BY LUIS GRONDA
The Parker Jewish Institute for Health Care and Rehabilitation started offering more community-based programs at their facilities after the economy took a turn for the worse in 2008.
Regarding the economic climate of the past five years, Lina Scacco, director of Corporate Outreach and Development at Parker Jewish, said with the creation of the Affordable Care Act, it has changed the way health care is managed.
According to Scacco, the new federal healthcare program will make providers more accountable for the service they provide. It has provided more community health care programs for people so their overall health is better.
“It provides more wellness programs for people so that they can stay well longer and stay in their homes longer,” she said.
Many of the programs Scacco refers to are offered at Parker Jewish. This includes the Medical Model Adult Day Health Care, the Long Term Home Health Care and a Medical Transportation Ambulette.
According to flyers handed out by Parker Jewish at the Queens Tribune breakfast forum on the economic climate of New York City, the adult day care is for the elderly and disabled based at their community health center in Lake Success.
The program allows adults to tend to other responsibilities while the elderly are being cared for at the facility.
“Parker’s Adult Day Health Care program is an opportunity for adult children to go to work and address other responsibilities, comforted by the knowledge that their elderly or disabled loved ones are enjoying a world of fun and excellent health care,” it reads on their flyer.
Services for the six-day-a-week program include door-to-door transportation, hot meals and activities such as art, music and exercise.
The Long-Term Home Health Care program gives patients individual treatment specific to their needs. This program is available to residents in Queens, Brooklyn and Nassau County and can be applied for after a discharge from a hospital or long -term health care facility. Services for this program include nursing care and physician services; physical, occupational and speech therapy and personal care workers.

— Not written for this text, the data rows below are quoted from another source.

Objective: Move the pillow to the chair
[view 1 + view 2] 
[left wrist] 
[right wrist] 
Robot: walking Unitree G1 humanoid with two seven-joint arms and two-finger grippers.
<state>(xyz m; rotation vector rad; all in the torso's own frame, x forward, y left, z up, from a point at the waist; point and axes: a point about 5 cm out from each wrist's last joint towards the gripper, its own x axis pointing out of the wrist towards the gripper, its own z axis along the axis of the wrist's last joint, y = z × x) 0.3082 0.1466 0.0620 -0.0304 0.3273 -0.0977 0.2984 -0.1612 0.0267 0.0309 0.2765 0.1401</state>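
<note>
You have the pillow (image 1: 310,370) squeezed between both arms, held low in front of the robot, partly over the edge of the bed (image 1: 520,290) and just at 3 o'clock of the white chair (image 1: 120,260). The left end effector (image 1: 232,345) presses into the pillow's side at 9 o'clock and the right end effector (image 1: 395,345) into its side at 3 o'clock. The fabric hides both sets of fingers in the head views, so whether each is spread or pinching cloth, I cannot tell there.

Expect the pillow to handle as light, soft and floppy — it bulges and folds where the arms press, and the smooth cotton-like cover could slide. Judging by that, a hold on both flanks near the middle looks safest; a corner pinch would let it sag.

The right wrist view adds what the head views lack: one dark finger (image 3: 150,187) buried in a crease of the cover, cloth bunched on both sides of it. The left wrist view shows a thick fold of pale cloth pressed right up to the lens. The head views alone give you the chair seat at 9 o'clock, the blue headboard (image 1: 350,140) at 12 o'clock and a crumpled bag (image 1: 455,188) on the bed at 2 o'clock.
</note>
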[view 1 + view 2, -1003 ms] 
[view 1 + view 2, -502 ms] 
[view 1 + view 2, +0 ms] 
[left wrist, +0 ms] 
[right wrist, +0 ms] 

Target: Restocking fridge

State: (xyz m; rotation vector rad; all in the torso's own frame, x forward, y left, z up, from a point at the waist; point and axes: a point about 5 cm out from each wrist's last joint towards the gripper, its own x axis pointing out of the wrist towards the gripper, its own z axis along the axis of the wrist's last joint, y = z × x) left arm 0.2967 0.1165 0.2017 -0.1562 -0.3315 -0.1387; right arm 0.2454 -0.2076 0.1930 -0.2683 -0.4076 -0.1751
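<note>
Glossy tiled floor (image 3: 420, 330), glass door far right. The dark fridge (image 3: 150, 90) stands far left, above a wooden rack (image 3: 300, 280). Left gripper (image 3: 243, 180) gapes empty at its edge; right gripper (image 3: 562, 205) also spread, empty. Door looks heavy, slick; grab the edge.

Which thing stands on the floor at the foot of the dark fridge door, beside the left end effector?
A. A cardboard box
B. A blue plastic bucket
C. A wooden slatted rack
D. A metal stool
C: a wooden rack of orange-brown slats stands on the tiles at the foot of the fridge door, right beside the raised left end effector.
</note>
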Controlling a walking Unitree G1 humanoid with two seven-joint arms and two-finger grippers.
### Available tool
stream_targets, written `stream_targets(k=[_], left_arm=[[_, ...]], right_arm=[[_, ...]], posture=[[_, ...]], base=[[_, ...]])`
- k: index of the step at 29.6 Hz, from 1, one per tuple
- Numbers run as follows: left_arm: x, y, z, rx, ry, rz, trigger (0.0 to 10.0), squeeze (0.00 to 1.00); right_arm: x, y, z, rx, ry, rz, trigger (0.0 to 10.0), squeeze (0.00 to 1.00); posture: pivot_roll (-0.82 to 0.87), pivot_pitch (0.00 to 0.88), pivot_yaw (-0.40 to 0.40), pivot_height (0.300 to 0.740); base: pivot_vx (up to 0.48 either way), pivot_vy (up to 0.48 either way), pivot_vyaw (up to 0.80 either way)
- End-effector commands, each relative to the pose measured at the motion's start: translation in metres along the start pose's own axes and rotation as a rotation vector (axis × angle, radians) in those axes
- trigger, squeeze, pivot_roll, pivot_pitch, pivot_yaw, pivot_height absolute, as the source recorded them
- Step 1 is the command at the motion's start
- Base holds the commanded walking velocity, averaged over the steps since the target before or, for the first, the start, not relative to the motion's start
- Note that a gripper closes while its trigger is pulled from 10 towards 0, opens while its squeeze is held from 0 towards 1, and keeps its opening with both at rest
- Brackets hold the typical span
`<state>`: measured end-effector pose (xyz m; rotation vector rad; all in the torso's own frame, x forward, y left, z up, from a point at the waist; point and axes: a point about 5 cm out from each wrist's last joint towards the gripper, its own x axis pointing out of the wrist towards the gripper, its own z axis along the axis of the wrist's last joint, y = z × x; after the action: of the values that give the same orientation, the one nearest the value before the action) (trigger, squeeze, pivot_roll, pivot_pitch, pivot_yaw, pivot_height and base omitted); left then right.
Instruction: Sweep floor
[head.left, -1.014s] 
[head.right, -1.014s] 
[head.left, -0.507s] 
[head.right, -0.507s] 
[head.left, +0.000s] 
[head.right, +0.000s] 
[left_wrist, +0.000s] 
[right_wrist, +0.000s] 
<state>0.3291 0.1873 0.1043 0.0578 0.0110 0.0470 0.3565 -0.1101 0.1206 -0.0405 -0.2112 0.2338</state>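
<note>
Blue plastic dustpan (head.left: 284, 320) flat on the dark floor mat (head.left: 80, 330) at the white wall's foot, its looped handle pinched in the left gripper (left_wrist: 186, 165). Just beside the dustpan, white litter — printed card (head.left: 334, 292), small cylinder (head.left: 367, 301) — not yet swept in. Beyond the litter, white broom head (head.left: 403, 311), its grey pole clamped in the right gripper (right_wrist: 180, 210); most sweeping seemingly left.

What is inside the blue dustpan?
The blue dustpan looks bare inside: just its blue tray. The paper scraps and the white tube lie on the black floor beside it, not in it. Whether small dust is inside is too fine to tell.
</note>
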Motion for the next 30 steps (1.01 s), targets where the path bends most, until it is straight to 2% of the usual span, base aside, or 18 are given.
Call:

Parker Jewish even offers a medical transportation bus service for patients and residents traveling in between their facilities. The company that operates the bus is Lakeville Transportation. People can use the bus to travel to medical appointments, nursing homes and destinations related to health and hospitals.
The nonprofit, which was established in 1907, is a 527-bed facility for adults and is also apart of a comprehensive network of community health care programs for adults as well. It employs more than 1,100 people and has engaged in several clinical studies in the past, including cardiovascular outcomes following treatment in type 2 diabetes and acute coronary syndrome and studying a new diagnostic tool for Alzheimer’s disease.
The health care center has also been affiliated with many different universities in the past including Adelphi University, Hofstra University and Hunter College. Some health-care-related courses taught at those colleges include Audiology, social work and speech pathology.